TL Action - 3D text soft shadow

Hi geniei

Using TL Action I’m trying to add a soft shadow to 3D text by attaching the shadow node and adjusting the softness.
I only see a hard drop shadow. What am I missing.

Z-sort?

Hi,

The Shadow node in Action can generate soft shadows within a physical object. For example, you have a small logo in an HD frame, you add the shadow node and you can move and soften it up. If the logo filled the entire frame (physical object), you are not able to “grow” the shadow beyond the borders. you may have seen this when you try blur an image beyond its edges and by default this is not possible.

So when you consider a 3D object like text, you can make a hard drop shadow but initially you cannot generate a soft shadow because it would mean the text object would need to grow beyond itself which is currently not possible.

There are currently a few options to get soft shadows for 3D text.
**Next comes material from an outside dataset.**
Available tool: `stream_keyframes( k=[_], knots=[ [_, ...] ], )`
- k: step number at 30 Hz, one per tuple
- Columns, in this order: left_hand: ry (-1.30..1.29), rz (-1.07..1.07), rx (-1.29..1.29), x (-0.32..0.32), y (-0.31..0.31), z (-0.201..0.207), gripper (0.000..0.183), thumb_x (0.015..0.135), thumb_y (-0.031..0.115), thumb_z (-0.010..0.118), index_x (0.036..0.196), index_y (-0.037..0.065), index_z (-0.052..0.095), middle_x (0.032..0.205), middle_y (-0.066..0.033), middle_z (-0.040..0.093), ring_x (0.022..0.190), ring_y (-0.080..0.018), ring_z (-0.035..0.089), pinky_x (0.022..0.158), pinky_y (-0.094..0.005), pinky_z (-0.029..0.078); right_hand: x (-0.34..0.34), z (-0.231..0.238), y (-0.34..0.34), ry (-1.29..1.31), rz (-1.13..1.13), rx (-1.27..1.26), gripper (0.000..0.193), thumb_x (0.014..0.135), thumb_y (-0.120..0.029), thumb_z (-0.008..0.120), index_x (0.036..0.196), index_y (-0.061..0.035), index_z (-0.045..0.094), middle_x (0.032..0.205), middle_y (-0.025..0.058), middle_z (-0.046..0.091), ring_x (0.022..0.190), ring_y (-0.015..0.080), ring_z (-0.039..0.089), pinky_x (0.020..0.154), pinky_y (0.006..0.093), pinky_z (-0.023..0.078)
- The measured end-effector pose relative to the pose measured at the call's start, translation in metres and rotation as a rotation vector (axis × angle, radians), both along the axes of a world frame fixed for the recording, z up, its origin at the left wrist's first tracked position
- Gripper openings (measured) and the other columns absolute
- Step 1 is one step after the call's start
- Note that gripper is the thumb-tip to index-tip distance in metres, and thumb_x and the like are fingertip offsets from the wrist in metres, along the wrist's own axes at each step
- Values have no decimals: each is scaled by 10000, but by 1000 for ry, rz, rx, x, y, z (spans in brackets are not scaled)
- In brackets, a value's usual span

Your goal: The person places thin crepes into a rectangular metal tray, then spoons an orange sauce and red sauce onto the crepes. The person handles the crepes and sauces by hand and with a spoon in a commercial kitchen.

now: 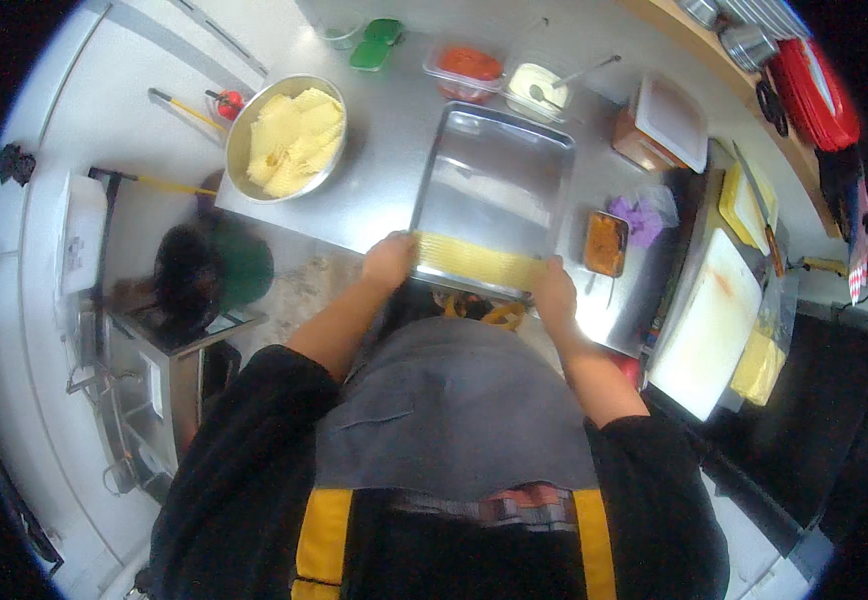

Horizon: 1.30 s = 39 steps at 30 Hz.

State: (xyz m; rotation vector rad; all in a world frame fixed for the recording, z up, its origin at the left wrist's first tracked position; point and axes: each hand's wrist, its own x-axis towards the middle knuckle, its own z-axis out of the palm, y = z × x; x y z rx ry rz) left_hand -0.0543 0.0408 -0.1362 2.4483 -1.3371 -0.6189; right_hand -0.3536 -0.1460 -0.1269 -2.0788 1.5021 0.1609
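A ridged yellow lasagna sheet (480, 259) stretches across the near end of a shallow metal tray (494, 160). My left hand (391, 261) is closed at the sheet's left end, beside the tray's left rim. At the other end, near the right rim, my right hand (554, 294) is closed on the sheet too; both sets of fingertips are partly hidden. Beyond the sheet, the tray's bottom shows bare, shiny metal. A round metal bowl (236, 160) at the left holds several more ridged yellow sheets.
Behind the tray stand a tub of red sauce (470, 64) and a tub of white cream (536, 88) with a spoon. To the right are a lidded container (660, 125), a small orange-brown dish (606, 244), a white cutting board (709, 325) and a long knife (757, 200).
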Motion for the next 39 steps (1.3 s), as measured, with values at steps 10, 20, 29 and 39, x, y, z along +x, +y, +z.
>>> stream_keyframes(
  k=[10,20,29,39],
  knots=[
    [-163,-54,-244,117,17,76,316,915,267,667,1136,45,712,1109,-187,698,1026,-392,658,914,-492,533,9,45,31,-94,-49,-143,395,931,-227,659,1246,-21,538,1026,295,702,971,462,688,851,526,534],
    [-200,382,248,376,34,46,374,926,357,650,1019,9,753,993,-248,730,966,-416,716,858,-497,572,117,70,69,-153,95,-137,285,908,-142,676,1158,-16,623,787,196,688,742,387,680,701,491,528],
    [-210,485,111,389,38,31,277,967,232,605,1053,18,759,1021,-237,742,954,-390,723,861,-462,566,183,95,92,-232,90,-33,220,898,-154,699,1090,-50,671,761,162,674,710,340,671,668,459,525],
    [454,565,-613,337,60,91,285,1021,197,591,1211,8,688,1027,-85,742,968,-177,684,886,-326,514,281,153,65,-290,355,28,341,883,-191,717,1181,-38,657,1081,209,689,944,352,686,827,444,548]
  ],
)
  1. Use the Drop shadow matchbox — Have a gap with an Action Timeline FX. Create the 3D text object and apply the matchbox drop shadow to the camera. Do not comp the with the background in Action. Rather build the 3D text in Action and Comp with the Comp Timeline FX to make it work.
  2. Use Source Front and Matte Nodes. This technique is “nesting” the 3D text within a layer and then applying the shadow to the layer. This will allow you to generate a soft-shadow for the contents within the layer = soft shadow for 3D text.
  3. Use a light and the shadow cast node to create a show on an invisible receiving object. Here you are using the 3D environment to generate a shadow.
  4. Build multiple passes in Batch or BFX as a node tree and recompose together.

Hope this helps!
Grant

4 Likes

WOW Thanks Grant. Andy and I worked out a way with shadowcaster as per your option 3.
I really like the sound of option 2 as well and will give that a go.

Many thanks.

Hi John,

Here is a screenshot of the soft shadow with 3D text using option 2.

Thanks
Grant

When i’ve run into that problem i usually just retype the 3d text in a text node and bring in as another layer for the shadow. Obviously there are limitations with this depending on what you do w/ the 3d type…but in a pinch its fairly painless.